Annette de Groot, emeritus hoogleraar experimentele taalpsychologie aan de Universiteit van Amsterdam, noemt de verengelsing van de Nederlandse maatschappij 'een virus'. "Iedereen neemt het over. We hebben een rijke taal en taaltraditie. Het is een belangrijk onderdeel van onze identiteit. Dat verzwakt langzaamaan en dat vind ik een heel slechte zaak." Volgens De Groot wordt de stad in plaats van diverser juist homogener doordat er steeds meer Engels wordt gesproken. "Door mensen van verschillende achtergronden in de horeca te laten werken wordt het diverser, maar als iedereen Engels praat, introduceer je homogeniteit. Laat personeel gewoon Nederlands leren. Dat hoeft in de horeca toch geen verschrikkelijke inspanning te zijn? Het vocabulaire is beperkt. Fouten in de grammatica zijn niet erg."
Sexy sector
"Bij het Leidseplein, Rembrandtplein en in het Wallengebied verwacht ik dat er Engels wordt gesproken," zegt Pim Evers van de Amsterdamse tak van Koninklijke Horeca Nederland en uitbater van elf horecazaken in Amsterdam. "Maar als ik in een restaurant in Oost of West in het Engels word aangesproken, denk ik niet meer: dit is nog die leuke Amsterdamse wijk." In zijn eigen zaken werkt hij het liefst met Nederlandssprekend personeel. "Wij richten ons op Amsterdammers. En buitenlands personeel is vaak tijdelijk. Wij kijken naar welke mensen kunnen groeien in onze organisatie."

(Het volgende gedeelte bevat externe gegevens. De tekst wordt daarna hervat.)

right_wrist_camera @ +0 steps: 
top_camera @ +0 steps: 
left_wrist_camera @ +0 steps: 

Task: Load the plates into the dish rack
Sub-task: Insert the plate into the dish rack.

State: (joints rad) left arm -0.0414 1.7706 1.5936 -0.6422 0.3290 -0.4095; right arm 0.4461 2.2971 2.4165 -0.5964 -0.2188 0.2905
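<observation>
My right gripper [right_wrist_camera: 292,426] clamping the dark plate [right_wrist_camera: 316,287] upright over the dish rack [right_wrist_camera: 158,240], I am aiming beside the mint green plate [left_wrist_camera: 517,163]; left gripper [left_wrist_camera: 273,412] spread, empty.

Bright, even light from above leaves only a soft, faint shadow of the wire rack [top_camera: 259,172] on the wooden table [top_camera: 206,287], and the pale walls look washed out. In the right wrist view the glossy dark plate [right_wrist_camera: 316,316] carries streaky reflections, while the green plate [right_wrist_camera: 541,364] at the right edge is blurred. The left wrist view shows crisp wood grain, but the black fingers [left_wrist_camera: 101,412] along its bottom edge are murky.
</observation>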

Volgens Edwin Vlek van de FNV moeten de uitbaters zorgen dat de sector weer sexy wordt. "Doe wat aan de arbeidsvoorwaarden en opleidingen en zorg dat je net wat meer biedt dan andere sectoren. Er zijn nog steeds werklozen in Nederland. Zorg dat de horeca voor hen aantrekkelijker wordt. Steeds meer personeel uit het buitenland is een kwalijk alternatief. Het komt de kwaliteit van de horeca niet ten goede."